Rousseau also talked about the ideas of Montesquieu and he also came up with his thoughts about the virtuous citizen. Rousseau envisaged a new society that would have equality, and civism. He also emphasized on the need for education. He felt that liberty would only thrive if people were educated. Rousseau’s emphasis on education also led to the development of republicanism.
Hobbes and Locke analyzed citizenship in terms of civic virtue of the society. Hobbes stressed on the influence of a person in the society. On the hand, Locke stressed on a person’s role acquiring resources and also assisting the government. Montesquieu believed that a good citizen is one that bides to the rules, is loyal, and also productive.

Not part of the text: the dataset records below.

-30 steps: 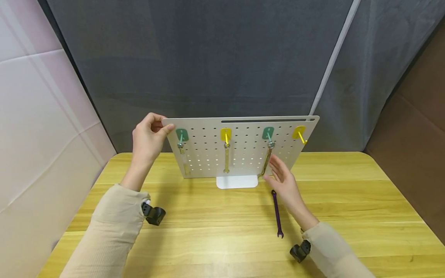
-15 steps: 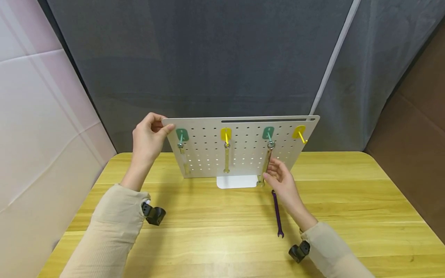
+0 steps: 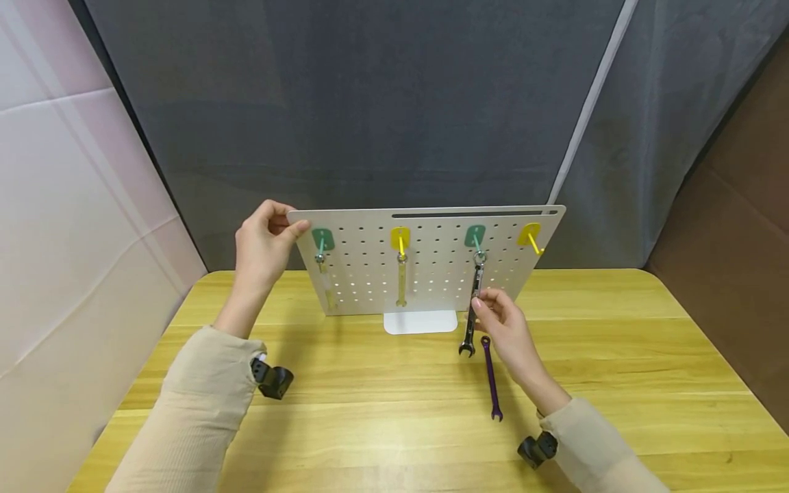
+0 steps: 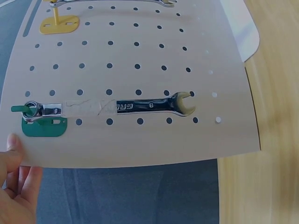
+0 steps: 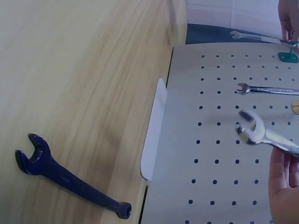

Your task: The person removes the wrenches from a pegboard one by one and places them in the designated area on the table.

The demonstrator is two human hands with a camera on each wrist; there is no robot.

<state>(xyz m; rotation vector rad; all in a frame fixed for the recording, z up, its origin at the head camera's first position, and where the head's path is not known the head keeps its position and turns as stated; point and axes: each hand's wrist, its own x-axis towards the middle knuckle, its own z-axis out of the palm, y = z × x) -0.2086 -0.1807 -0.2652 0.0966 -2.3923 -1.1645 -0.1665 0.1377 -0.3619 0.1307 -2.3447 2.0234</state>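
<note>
My left hand [image 3: 261,243] pinches the top left corner of a white pegboard [image 3: 437,294], thumb in front and fingers behind. With thumb and fingertips, my right hand [image 3: 508,329] pinches the shaft of a chrome combination wrench [image 3: 469,335]. Its ring end is on the second green hook [image 3: 474,236], while its open end tilts out toward me, away from the board. Two more chrome wrenches hang on the board: one on the left green hook, a taped wrench [image 4: 149,106], and a middle wrench [image 3: 402,284] on a yellow hook. Below the right hand, a purple wrench [image 3: 491,383] lies on the table.
At the far right of the board, a yellow hook [image 3: 530,236] holds nothing. A white base plate [image 3: 420,324] sticks out from the board's bottom onto the wooden table [image 3: 370,397]. A dark grey curtain [image 3: 370,123] hangs behind, with a pale panel [image 3: 80,205] at left.
My right hand has closed on the chrome wrench and drawn its lower end out from the board toward me. The left hand holds still on the corner.
</note>
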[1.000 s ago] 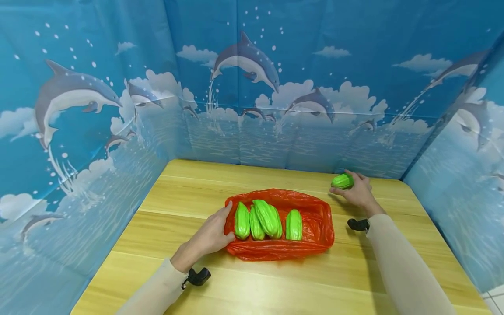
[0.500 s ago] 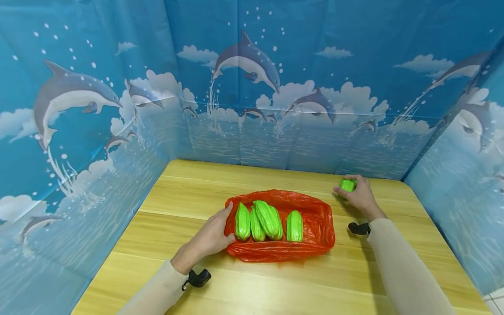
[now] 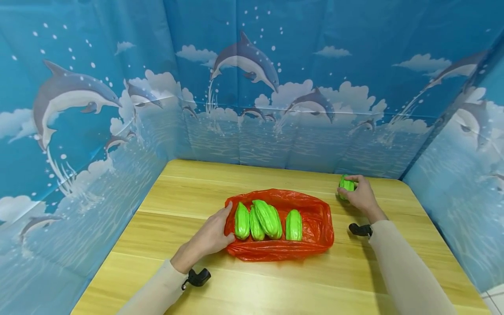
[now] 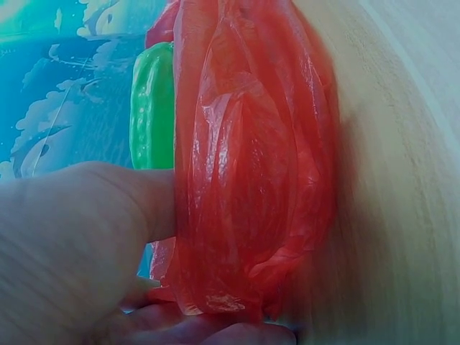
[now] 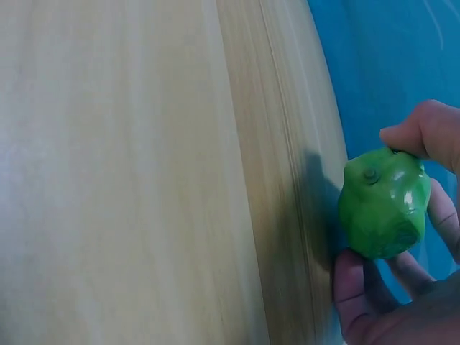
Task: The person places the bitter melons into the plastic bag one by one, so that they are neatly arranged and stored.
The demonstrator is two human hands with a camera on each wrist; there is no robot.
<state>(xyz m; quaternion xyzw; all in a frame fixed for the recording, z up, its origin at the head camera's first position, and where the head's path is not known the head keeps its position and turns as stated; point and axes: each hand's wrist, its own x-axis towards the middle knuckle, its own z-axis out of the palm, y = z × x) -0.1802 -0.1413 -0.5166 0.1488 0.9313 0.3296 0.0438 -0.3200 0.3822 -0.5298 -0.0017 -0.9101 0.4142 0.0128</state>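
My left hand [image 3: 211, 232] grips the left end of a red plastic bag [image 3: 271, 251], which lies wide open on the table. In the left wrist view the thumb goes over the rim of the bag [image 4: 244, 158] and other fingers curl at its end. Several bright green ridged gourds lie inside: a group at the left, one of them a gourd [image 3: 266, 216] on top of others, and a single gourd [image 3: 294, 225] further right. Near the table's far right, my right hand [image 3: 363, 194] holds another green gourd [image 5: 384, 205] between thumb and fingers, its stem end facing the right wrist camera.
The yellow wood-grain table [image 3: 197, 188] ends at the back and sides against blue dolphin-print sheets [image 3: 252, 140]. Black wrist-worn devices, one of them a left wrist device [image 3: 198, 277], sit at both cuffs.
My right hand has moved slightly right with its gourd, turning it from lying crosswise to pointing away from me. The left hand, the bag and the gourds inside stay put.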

Development of liberalism led to the practice of democracy by the people in America. “Liberal concepts such as individualism, republicanism, liberty, equality, and fairness were embraced” (Hobsbawm, 1996). Dietz highlighted the liberal concepts as follows.
Liberal thinking leads to economic advancement. Society should provide an opportunity to people so that they can realize their potential. Individuals are the ones that benefit from formal right and those rights are supposed to be accessed by everyone on an equal basis. People also have the capacity to think rationally hence they have intrinsic worth. “The shortcomings of liberalism can be identified in the legal concepts of rights, interests, contracts, individualism, and negative liberty” (Anderson, 2006).
After French Revolution there was a tremendous growth of democracy and citizenship in Europe. American democracy was developed from the classic ideas of citizenship. Democracy and citizenship have to day become part of Americans’ traditions. As western civilization advanced, democracy, and citizenship were also influenced. The struggle for dominance between the church and the state also jeopardized the development of democracy and citizenship.
The monarchy also tried to sustain its power and this also frustrated citizenship and democracy. As civilization and Christianity gained popularity, the citizenship thoughts and democracy that had been initially suppressed began to thrive. The monarchy was retained in England and it ruled through parliament.
However, the idea of allegiance emerged in America, and it led to the creation of self government and democracy. Democratic government was able to flourish through the citizenship values. Today the pioneer spirit is still continuing, and the Americans still strive for more democratic space as John Dewey envisaged.
In America, citizenship started during the period of colonialism. During this time, people came together to find solutions to the common challenges that they faced. Apart from this, they also actively engaged in decision making. For example, they could attend public debates where democratic issues were always discussed.
This kind of relationship was altered by some issues and one of them was the need to grow economically. Therefore, people stopped contributing toward decision making. Citizenship became more articulated in terms of rights and privileges and people no longer saw it in terms of political participation.
Citizenship in U.S enables the citizens to enjoy various opportunities which are provided to them through the rights and privileges. For example, they can get federal assistance and they also have access to services offered by the government. “Citizenship in the United States is a status given to individuals that entails specific rights, duties, privileges, and benefits between the United States and the individual” (Huntington, 2004).
The constitution has a citizenship clause that defines how a person can acquire citizen. Therefore, citizenship can be obtained through the following mechanisms. Birth right citizenship is normally offered when a child is born within the territory of U.S. This provision is found in the fourteenth amendment. This amendment states that a person an individual that is born or naturalized within the U.S is considered its citizen and he or she must respect the laws.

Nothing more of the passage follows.